Dimensions of L, $M {T}^{- 2} {L}^{2} {A}^{- 2}$

Dimensions of R,

$M {L}^{2} {T}^{- 3} {A}^{- 2}$

#### Explanation:

Firstly consider resistance.

It's defining equation is, Ohm's law,

$V = I R$
$\implies R = \frac{V}{I}$

Now $V$ has units of (electric field)*(distance).

But electric field has units (force)/(charge).

Also, charge has dimensions of (current)(time) and force has dimensions (mass)(length)/(time)^2.

Thus, dimensions of $V$ is,

$\left[V\right] = \frac{L M L {T}^{- 2}}{A T}$
$\implies \left[V\right] = M {L}^{2} {T}^{- 3} {A}^{- 1}$

Current $I$ has dimensions $\left[I\right] = A$

Thus, dimensions of resistance,

$\left[R\right] = \frac{\left[V\right]}{\left[I\right]} = M {L}^{2} {T}^{- 3} {A}^{- 2}$

For inductance, the defining equation is,

$\phi = L I$

But $\phi$ has units (magnetic field)*(length)^2

Magnetic field from Lorentz force law has units, (Force)(velocity)^(-1)(charge)^(-1)
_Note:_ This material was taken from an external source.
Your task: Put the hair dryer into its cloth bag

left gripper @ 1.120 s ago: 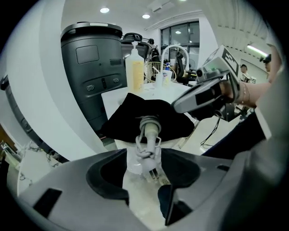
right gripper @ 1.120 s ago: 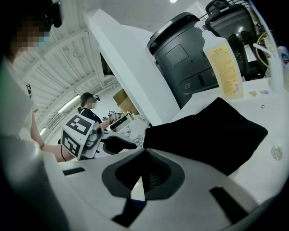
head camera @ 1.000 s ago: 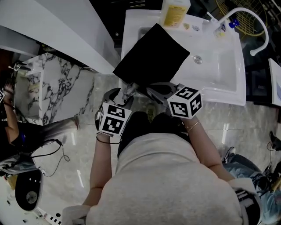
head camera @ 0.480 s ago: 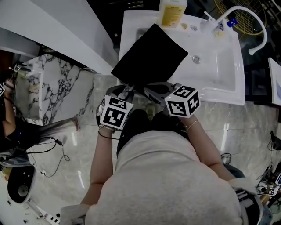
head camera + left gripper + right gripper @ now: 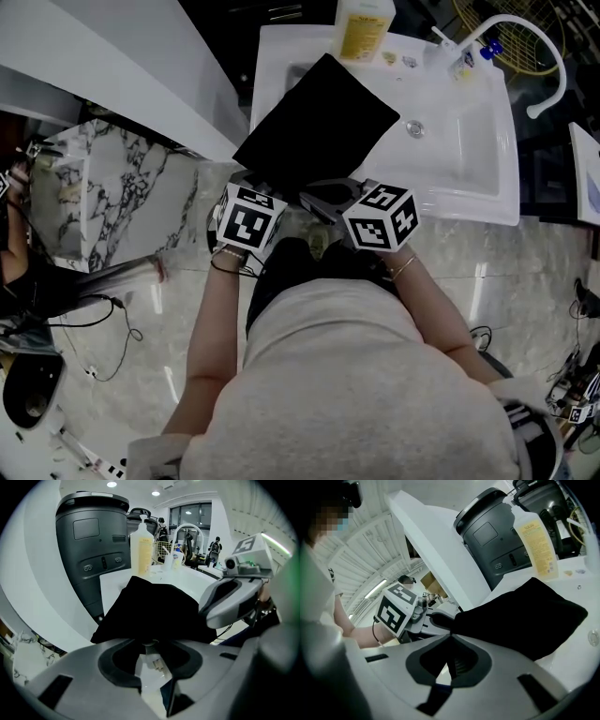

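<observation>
Black cloth bag (image 5: 314,122), flat and roughly square, spread cornerwise over the left part of the white sink (image 5: 469,164), near edge hanging just past the sink's near rim. Held along that near edge by both tongs.

Left gripper (image 5: 152,643): jaws about halfway in, just lately closing, tips pressed on the bag's hem. Small pale grey bit of that hem caught between them, pale floor showing through the wedge of gap nearer the camera.

Right gripper (image 5: 451,637): jaws fully together, nipped on the thin cloth edge, just right of the left one's hold.

Both marker cubes in the head view close to the sink's near rim: left cube (image 5: 248,223) and right cube (image 5: 380,217) side by side, not touching. Nearer than the cubes, the person's forearms (image 5: 211,328) and a grey top (image 5: 356,394) filling the near part of the view.

On the sink's far rim, just beside the bag's far corner, a tall bottle (image 5: 364,28) of yellow liquid. Right of the bag, bare basin with a round drain (image 5: 413,128); farther right, a curved white tap (image 5: 534,111).

Beyond the sink's far left, a dark grey machine (image 5: 93,550) with a small panel and buttons. Left of the person, a marble-patterned block (image 5: 112,202) on glossy pale floor (image 5: 169,375).
</observation>
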### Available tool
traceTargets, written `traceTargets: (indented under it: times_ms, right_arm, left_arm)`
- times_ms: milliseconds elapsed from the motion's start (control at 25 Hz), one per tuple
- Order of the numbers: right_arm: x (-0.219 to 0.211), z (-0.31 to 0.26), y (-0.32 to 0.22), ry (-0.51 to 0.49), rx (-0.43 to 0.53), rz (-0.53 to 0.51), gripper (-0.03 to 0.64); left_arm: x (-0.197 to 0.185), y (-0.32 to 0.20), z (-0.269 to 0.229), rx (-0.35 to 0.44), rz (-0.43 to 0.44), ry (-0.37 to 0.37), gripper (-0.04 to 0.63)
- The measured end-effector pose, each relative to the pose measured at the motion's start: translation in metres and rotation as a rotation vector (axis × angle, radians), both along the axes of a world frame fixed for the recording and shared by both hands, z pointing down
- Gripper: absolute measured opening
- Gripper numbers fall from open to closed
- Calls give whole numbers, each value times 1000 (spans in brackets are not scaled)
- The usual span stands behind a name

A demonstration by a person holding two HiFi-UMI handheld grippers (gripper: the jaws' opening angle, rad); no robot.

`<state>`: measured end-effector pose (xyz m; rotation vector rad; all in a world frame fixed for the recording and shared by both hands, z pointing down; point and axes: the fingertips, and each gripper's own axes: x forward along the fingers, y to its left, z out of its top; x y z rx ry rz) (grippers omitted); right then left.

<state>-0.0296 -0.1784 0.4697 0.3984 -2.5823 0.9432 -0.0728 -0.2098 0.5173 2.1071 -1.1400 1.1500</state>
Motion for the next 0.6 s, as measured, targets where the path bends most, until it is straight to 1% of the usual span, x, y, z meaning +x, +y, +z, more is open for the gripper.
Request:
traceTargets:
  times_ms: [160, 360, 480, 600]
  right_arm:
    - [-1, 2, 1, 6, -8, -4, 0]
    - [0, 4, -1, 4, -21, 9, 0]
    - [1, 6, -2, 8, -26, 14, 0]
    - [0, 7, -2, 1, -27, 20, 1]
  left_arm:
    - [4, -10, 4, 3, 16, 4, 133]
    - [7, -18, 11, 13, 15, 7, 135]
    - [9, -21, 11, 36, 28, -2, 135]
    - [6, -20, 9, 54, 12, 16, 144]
Therefore, dimensions of magnetic field,

$\left[B\right] = \frac{M L {T}^{- 2}}{L {T}^{- 1} A T}$
$\implies \left[B\right] = \frac{M L {T}^{- 2}}{L A}$
$\implies \left[B\right] = M {T}^{- 2} {A}^{- 1}$

Therefore dimensions of magnetic flux,

$\left[\phi\right] = \left[B\right] {L}^{2}$
$\implies \left[\phi\right] = M {T}^{- 2} {L}^{2} {A}^{- 1}$

Thus finally, dimensions of inductance,

$\left[L\right] = \frac{\left[\phi\right]}{\left[I\right]}$
$\implies \left[L\right] = M {T}^{- 2} {L}^{2} {A}^{- 2}$